So there I was on top of the world: starring on The Sopranos, appearing on magazine covers and talk shows, making my Broadway debut, releasing a record, rubbing elbows with the rich and famous on the red carpet. "Jamie, you are so lucky," people would tell me. And you know what? I felt pretty lucky. I remember thinking, "This can't be real. This can't be happening to me, Jamie-Lynn Sigler from Long Island. It must be a dream."

Well, I guess I spoke too soon, because the dream became a nightmare. Just as my career was soaring, my personal life came crashing down around me and I had to pick up the pieces. At twenty-one years old, I've probably seen and experienced more than most people twice my age. Why me? I've asked myself that a lot. Why did I almost starve and exercise myself to death? Why did I let other people's opinions shatter my self-esteem? Why was I suddenly left paralyzed by a disease that no doctors could diagnose?
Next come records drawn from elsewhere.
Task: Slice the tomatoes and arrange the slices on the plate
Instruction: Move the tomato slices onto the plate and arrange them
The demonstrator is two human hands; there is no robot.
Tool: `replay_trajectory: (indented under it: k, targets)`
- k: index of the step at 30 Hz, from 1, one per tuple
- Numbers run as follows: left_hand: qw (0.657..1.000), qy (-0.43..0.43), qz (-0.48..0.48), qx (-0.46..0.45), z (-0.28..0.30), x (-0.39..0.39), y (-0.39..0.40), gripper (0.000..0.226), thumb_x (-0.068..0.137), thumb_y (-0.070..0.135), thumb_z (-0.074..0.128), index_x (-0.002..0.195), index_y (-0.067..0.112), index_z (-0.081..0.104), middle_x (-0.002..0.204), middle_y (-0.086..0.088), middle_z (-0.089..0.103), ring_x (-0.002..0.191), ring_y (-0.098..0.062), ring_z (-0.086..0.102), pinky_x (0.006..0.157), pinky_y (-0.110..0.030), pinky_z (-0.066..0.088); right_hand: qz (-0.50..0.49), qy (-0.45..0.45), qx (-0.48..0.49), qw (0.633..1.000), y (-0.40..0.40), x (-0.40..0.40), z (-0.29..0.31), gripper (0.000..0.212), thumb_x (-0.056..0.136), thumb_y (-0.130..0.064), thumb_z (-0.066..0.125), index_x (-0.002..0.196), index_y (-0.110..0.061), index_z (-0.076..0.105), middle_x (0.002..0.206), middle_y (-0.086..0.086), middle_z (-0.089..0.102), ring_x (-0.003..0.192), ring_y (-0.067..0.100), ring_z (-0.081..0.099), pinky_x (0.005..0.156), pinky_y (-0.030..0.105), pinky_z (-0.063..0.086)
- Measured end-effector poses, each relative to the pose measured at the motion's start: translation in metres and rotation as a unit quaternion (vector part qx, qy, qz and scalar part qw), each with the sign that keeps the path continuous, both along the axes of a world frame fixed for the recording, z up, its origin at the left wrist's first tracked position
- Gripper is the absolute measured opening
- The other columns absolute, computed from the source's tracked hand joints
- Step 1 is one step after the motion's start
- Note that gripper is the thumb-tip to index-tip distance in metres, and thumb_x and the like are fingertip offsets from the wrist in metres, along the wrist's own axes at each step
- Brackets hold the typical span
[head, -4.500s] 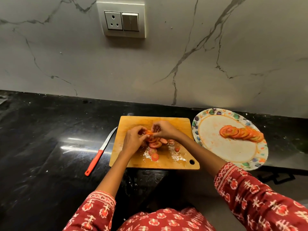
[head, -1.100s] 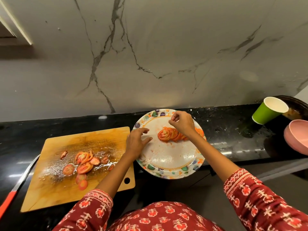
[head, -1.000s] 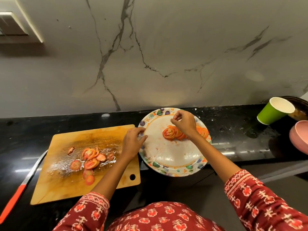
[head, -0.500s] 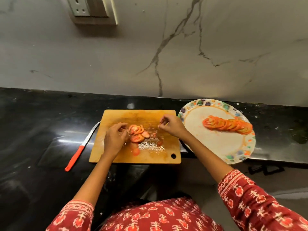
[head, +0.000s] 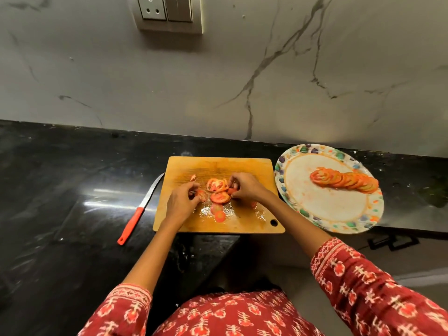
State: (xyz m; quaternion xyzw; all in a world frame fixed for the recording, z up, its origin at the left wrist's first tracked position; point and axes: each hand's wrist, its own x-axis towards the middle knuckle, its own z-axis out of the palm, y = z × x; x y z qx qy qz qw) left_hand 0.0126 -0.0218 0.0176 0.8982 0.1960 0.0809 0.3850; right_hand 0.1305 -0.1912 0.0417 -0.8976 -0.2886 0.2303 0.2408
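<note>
Black tabletop [head: 72, 180], marble wall behind. Your left hand [head: 180, 204] & right hand [head: 244, 187] each pinch loose slices [head: 219, 191] on the board [head: 218, 221]. Right of your grip, plate [head: 315, 214] already holds one row [head: 344, 180]; approx. half left to move. Knife [head: 138, 214] idle.

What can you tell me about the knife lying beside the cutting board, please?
The knife has a bright red-orange handle, plastic by the look of it, and a slim, pale metal blade. It lies flat on the black countertop, left of the wooden cutting board, set diagonally: the handle end points toward the person, and the blade tip reaches up to the board's left edge. Whether the tip touches the board is unclear. Neither hand touches it.
</note>
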Motion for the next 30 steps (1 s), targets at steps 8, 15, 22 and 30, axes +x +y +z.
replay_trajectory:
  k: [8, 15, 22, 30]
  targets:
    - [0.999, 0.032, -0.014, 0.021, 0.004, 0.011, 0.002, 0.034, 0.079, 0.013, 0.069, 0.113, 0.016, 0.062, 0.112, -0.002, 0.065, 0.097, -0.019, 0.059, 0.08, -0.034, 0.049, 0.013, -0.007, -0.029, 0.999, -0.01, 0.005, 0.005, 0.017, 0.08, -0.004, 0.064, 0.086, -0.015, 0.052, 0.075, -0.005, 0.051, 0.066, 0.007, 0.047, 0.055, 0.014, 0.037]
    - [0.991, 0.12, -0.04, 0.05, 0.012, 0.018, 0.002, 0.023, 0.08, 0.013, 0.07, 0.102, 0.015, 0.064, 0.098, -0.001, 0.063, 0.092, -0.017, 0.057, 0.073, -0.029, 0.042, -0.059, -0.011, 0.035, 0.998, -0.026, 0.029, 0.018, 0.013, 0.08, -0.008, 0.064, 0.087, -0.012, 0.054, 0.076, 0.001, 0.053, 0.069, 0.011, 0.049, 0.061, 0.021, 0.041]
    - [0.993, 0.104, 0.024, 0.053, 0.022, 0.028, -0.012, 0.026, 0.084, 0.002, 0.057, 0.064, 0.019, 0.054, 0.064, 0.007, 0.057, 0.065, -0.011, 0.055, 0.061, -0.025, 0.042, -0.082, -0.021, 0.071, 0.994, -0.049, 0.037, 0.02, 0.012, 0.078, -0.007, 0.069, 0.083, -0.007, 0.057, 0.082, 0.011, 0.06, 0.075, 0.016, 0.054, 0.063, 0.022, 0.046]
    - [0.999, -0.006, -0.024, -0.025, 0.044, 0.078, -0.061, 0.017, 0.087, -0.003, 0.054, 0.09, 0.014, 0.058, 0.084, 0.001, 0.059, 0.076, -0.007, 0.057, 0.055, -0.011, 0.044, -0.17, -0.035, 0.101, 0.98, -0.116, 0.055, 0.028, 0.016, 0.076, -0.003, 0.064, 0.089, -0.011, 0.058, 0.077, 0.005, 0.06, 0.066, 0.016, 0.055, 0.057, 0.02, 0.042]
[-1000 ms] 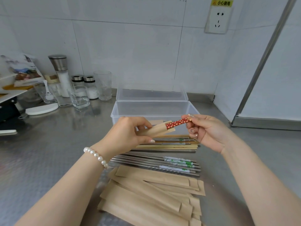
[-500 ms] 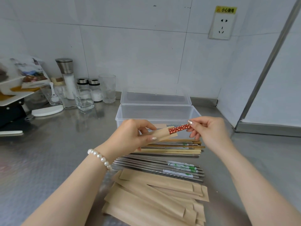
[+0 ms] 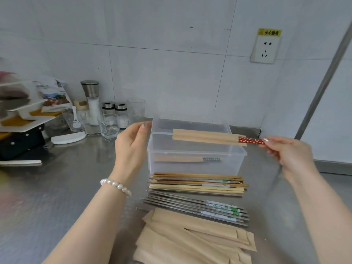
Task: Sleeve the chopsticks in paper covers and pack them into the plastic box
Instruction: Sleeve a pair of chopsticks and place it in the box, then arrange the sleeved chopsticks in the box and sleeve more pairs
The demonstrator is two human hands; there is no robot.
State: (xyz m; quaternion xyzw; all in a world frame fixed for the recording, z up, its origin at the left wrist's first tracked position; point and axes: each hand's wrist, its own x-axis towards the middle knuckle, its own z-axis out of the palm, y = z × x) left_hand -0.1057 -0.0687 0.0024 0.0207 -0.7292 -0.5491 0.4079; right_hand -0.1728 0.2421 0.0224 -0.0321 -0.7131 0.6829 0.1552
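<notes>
While one sleeved pair (image 3: 187, 159) lies in box (image 3: 196, 149): second going in.
Right hand (image 3: 285, 151) pinching sleeved pair (image 3: 207, 137) over box, left hand (image 3: 131, 147) open, empty; loose chopsticks (image 3: 196, 184), sleeves (image 3: 192, 239) waiting on desk (image 3: 57, 187).

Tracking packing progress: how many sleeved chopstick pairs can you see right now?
2. One sleeved pair is held by the right hand above the plastic box; another lies inside it. More could be hidden.

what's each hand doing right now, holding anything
Left hand: open, holding nothing, beside the plastic box.
Right hand: closed on the red patterned end of the sleeved chopsticks, held over the box.
</notes>
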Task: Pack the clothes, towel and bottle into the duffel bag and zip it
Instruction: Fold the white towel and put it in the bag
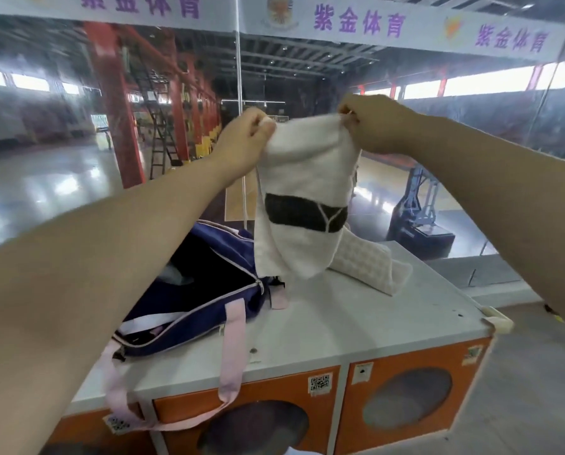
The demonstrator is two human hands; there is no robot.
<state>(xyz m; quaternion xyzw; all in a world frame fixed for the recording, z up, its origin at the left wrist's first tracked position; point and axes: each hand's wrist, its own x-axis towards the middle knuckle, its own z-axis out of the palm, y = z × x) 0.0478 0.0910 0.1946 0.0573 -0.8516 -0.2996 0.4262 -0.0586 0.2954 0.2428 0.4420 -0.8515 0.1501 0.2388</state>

But I also asked that question during the good times: Why was I chosen — out of dozens of girls — to play Meadow on The Sopranos? Why have I been so fortunate in my acting and singing career? Why am I blessed with friends and family who stick by me, no matter what?

Now I'm asking "Why me?" when it comes to writing this book (and maybe you're asking, "So why her?). That's a little easier to answer (all of the above I'll tackle in the upcoming chapters, I promise). Everybody knows me as Meadow Soprano, but there's a real girl behind that character. And trust me, at times, my real life has been just as dramatic (if not more so) than any TV show. I have stories and advice you might want or even need to hear. Which doesn't mean I'm going to lecture you like a teacher or a parent, because that's just not me. But I do enjoy sharing my life and I always have a lot to say. My best friends will vouch for me on this — I never shut up.

I'm going to tell you the way I see things now, having survived high school, heartache (and you thought Meadow had problems with Jackie, Jr.?), even life-threatening illness. I've made mistakes, and that's okay. Mistakes are only a bad thing if you fail to learn something about yourself and the world in the process.

As I write this book and relive my experiences, I can see that I'm not the same person I was three years ago. When I watch the first-season episodes of The Sopranos, I think, "Who is that girl?" I was so wide-eyed and naive back then. Now, I'm a stronger person, and I'd like to think I'm smarter, too. I'm not talking 1600s-on-the-SATs smart, I'm talking life-smart. I was thrust into an adult world at a very young age — I've been performing since I was eight. Maybe all I've been through has taught me to appreciate things more — simple things, like sharing quesadillas on the set with my "mom" Edie Falco, or hanging out on Christmas break with my best buddies and laughing at each other's dumb jokes. There isn't a day that goes by that I'm not grateful for all that I have and all that I'm doing. But beyond the success, I've also been given this great gift: As an entertainer, I get to reach people and maybe, just maybe, make a difference in their lives.

So why me? Well, why not me? I'm not all that different from you, except that I now know some pretty important things that they don't teach you in school. I hope you'll laugh, learn, and maybe even cry a little when you read my book. Or at the very least, say, "Wow! I never knew that about Meadow!" I'll do my best to tell it like it is and it was.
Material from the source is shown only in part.